Steps To Consider: Here are three ideas for school leaders and boards to consider in the context of mental health challenges. Again, these are not meant to be prescriptive, and not all suggested steps will apply equally in all situations. Many schools have many things to celebrate as they have taken active steps to bolster their awareness and support for mental health in their school community. As always, wise discernment and prayer is required in a team-based leadership setting:
- Recognition – Firstly, and perhaps most importantly, school leaders and boards could wrestle with the tensions outlined above together.
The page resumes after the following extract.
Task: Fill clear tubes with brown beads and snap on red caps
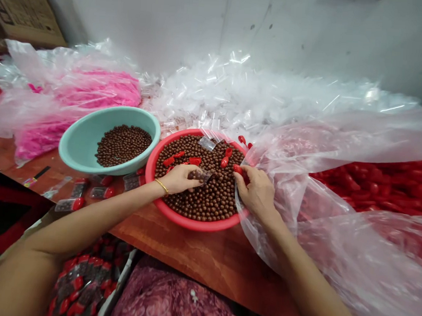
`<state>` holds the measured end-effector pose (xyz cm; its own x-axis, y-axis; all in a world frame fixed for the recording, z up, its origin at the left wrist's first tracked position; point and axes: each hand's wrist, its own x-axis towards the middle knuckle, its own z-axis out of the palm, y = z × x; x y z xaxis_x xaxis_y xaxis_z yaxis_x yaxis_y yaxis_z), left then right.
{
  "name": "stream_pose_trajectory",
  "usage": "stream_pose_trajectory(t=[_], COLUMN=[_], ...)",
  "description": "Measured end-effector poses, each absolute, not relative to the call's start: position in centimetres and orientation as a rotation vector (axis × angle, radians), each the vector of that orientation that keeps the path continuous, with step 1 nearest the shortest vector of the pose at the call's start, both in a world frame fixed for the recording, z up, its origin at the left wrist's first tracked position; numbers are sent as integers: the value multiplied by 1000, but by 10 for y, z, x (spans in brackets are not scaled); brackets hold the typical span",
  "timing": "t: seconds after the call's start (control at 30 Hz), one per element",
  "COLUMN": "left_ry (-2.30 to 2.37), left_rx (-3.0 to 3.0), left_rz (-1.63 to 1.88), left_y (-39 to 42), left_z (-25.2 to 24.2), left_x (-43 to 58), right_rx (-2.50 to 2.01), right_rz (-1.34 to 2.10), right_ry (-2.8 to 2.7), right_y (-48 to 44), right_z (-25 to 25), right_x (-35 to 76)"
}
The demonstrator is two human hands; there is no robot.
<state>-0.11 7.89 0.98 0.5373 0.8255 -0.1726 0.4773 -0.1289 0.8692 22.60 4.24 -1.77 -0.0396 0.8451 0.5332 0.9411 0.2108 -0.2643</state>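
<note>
My left hand (180,179) is closed on a small clear plastic container (201,175) with brown balls in it, held just over the red basin (177,219). Round brown balls (200,203) fill that basin. At its right rim, my right hand (257,187) pinches a red plastic cap (238,169) between thumb and forefinger. On top of the balls lie loose red caps (225,160) and an empty clear container (206,143). Part of the held container is hidden by my left fingers.
A mint-green basin (77,156) with more balls stands left. Several filled, red-capped containers (102,192) lie before it. Clear containers (215,95) are heaped along the wall. Right is a plastic bag of red caps (382,187); a box (115,286) of filled containers sits below the table.
</note>
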Motion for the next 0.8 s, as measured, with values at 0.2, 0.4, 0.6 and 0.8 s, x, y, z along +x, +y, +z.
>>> stream_pose_trajectory(t=[0.2, 0.4, 0.6, 0.8], left_ry=[961, 892, 810, 806], left_rx=[1423, 1223, 1233, 1222], left_rz=[728, 770, 704, 763], left_y=[68, 46, 25, 26], left_z=[17, 16, 21, 13], left_x=[-13, -19, -15, -13], right_rx=[-1593, -1468, -1177, -1136], right_rz=[-364, -125, 1171, 1550], right_ry=[-1913, -1830, -1182, -1009], right_y=[40, 36, 41, 41], right_z=[-16, 5, 44, 47], right_x=[225, 215, 182, 159])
Perhaps they may conclude that leadership in 2025 is in fact fundamentally different from 2005 and is even different from 2015. Comments about ‘the way things used to be’ are certainly worth considering but need to be wisely balanced with an awareness that our culture has shifted following the smart phone, social media, a global pandemic, and many other factors over the past years, for both better and worse.
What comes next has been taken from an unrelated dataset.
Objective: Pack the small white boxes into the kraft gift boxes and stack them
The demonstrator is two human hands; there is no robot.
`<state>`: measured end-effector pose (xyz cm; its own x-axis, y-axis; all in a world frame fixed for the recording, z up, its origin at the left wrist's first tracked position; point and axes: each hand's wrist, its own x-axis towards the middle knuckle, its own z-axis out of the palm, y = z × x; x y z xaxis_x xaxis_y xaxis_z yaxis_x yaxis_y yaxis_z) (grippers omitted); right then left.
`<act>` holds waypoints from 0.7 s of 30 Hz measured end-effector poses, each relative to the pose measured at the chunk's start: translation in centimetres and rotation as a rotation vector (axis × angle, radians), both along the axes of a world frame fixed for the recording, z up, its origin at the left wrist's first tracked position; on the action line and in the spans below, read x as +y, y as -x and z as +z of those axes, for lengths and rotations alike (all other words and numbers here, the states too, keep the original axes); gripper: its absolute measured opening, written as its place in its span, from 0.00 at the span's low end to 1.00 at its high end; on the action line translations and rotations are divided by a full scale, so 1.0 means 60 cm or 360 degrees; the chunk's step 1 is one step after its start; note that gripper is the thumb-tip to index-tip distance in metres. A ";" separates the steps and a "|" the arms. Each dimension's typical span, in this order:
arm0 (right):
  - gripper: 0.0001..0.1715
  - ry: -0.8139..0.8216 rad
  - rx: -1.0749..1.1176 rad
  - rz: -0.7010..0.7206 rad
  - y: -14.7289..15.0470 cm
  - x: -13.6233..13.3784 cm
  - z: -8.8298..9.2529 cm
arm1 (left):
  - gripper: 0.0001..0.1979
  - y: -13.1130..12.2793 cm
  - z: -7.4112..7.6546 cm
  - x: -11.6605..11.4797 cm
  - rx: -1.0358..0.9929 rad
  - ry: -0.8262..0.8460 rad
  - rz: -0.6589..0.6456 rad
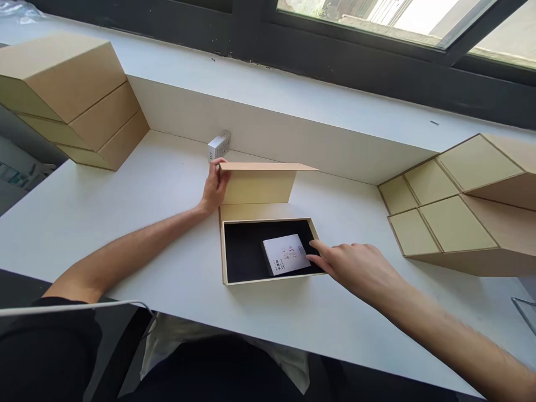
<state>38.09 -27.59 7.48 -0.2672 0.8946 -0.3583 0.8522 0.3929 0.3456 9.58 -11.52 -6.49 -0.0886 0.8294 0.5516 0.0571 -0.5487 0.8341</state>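
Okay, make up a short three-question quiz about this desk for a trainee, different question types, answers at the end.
1. Multiple choice: what is the left hand holding?
A) a stacked box
B) the raised lid of the open box
C) the window frame

2. True or false: the small white carton by the wall is outside the open box.

3. Fill in: the pack near the right hand lies on a lining coloured ____.

Key: 1. B; 2. True; 3. black.
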 end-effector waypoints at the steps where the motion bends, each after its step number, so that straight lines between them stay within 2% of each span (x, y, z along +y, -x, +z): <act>1: 0.17 -0.0039 0.0011 0.0108 0.002 -0.001 -0.003 | 0.15 0.000 0.000 0.000 0.0003 0.0002 -0.0003; 4: 0.22 -0.0236 0.0427 0.0521 0.022 0.010 -0.013 | 0.16 0.001 0.002 -0.001 0.0001 -0.0009 0.0001; 7: 0.26 -0.0120 0.0845 0.0984 0.041 0.033 -0.036 | 0.17 0.000 0.008 -0.001 -0.0002 -0.0029 -0.0029; 8: 0.26 -0.0017 0.0904 0.1047 0.045 0.038 -0.046 | 0.17 0.000 0.009 -0.001 0.0000 -0.0029 -0.0039; 10: 0.25 0.0133 0.0934 0.1003 0.047 0.044 -0.067 | 0.16 -0.001 0.011 0.000 0.0010 -0.0012 -0.0041; 13: 0.26 0.0089 0.0933 0.0943 0.043 0.040 -0.077 | 0.14 -0.003 0.011 0.002 0.0032 0.0046 -0.0034; 15: 0.25 -0.0086 0.0966 0.1086 0.047 0.040 -0.058 | 0.12 -0.004 0.010 0.002 0.0049 0.0080 -0.0042; 17: 0.22 -0.0302 0.1077 0.1258 0.064 0.055 -0.018 | 0.12 -0.006 0.009 0.001 0.0070 0.0103 -0.0074; 19: 0.17 -0.0518 0.1244 0.1342 0.096 0.093 0.032 | 0.12 -0.009 0.007 -0.001 0.0097 0.0114 -0.0123; 21: 0.14 -0.0698 0.1322 0.1319 0.141 0.157 0.074 | 0.14 -0.012 0.004 -0.004 0.0130 0.0117 -0.0182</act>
<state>29.62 -18.16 11.94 -0.8081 0.3506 0.4733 0.4267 0.9024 0.0602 10.31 -11.79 -6.26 0.0516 0.8698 0.4908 0.0671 -0.4933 0.8672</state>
- Accommodations – Leaders may need to become more comfortable providing increased accommodation for their staff for both general and specific mental health related issues. Whether or not a staff member has a formal, medical diagnosis, the reality may be that more staff are going to miss more work, for example, for a greater variety of reasons than they would have a decade or more ago. Potentially adding to this complexity are the varying expectations that different generations of staff members have of their workplace (ie. Gen X vs. Gen Y). Along the same vein, leaders may need to give themselves more grace to deal appropriately with their own mental health. Equally, boards must remain aware of their leaders’ current leadership capacity at any given time.
- Resilience – While it may be true that more accommodation could be required, it could also be equally true that leaders must build and model resilience in the face of challenge. As always, leaders must model wisdom in both pushing through challenges, while also not creating unreasonable or unhealthy expectations for staff in sustaining good mental health. Coaches, spiritual guides, trained therapists, and good mentors could all be important for leaders as they navigate these tensions. We all must embrace our own humanity and our dependence on our Creator. Equally, leaders may need to embrace this same tension for the staff that they lead. What is appropriate accommodation? When does a staff member need to develop a deeper sense of resilience in the face of challenge? Leaders may need to seek out counsel for these kinds of complex and highly relational issues. Again, a leadership coach or mentor may be a good place to start as no one can optimally lead alone over the long haul. Humans are created for relationships – build resilience by traveling together!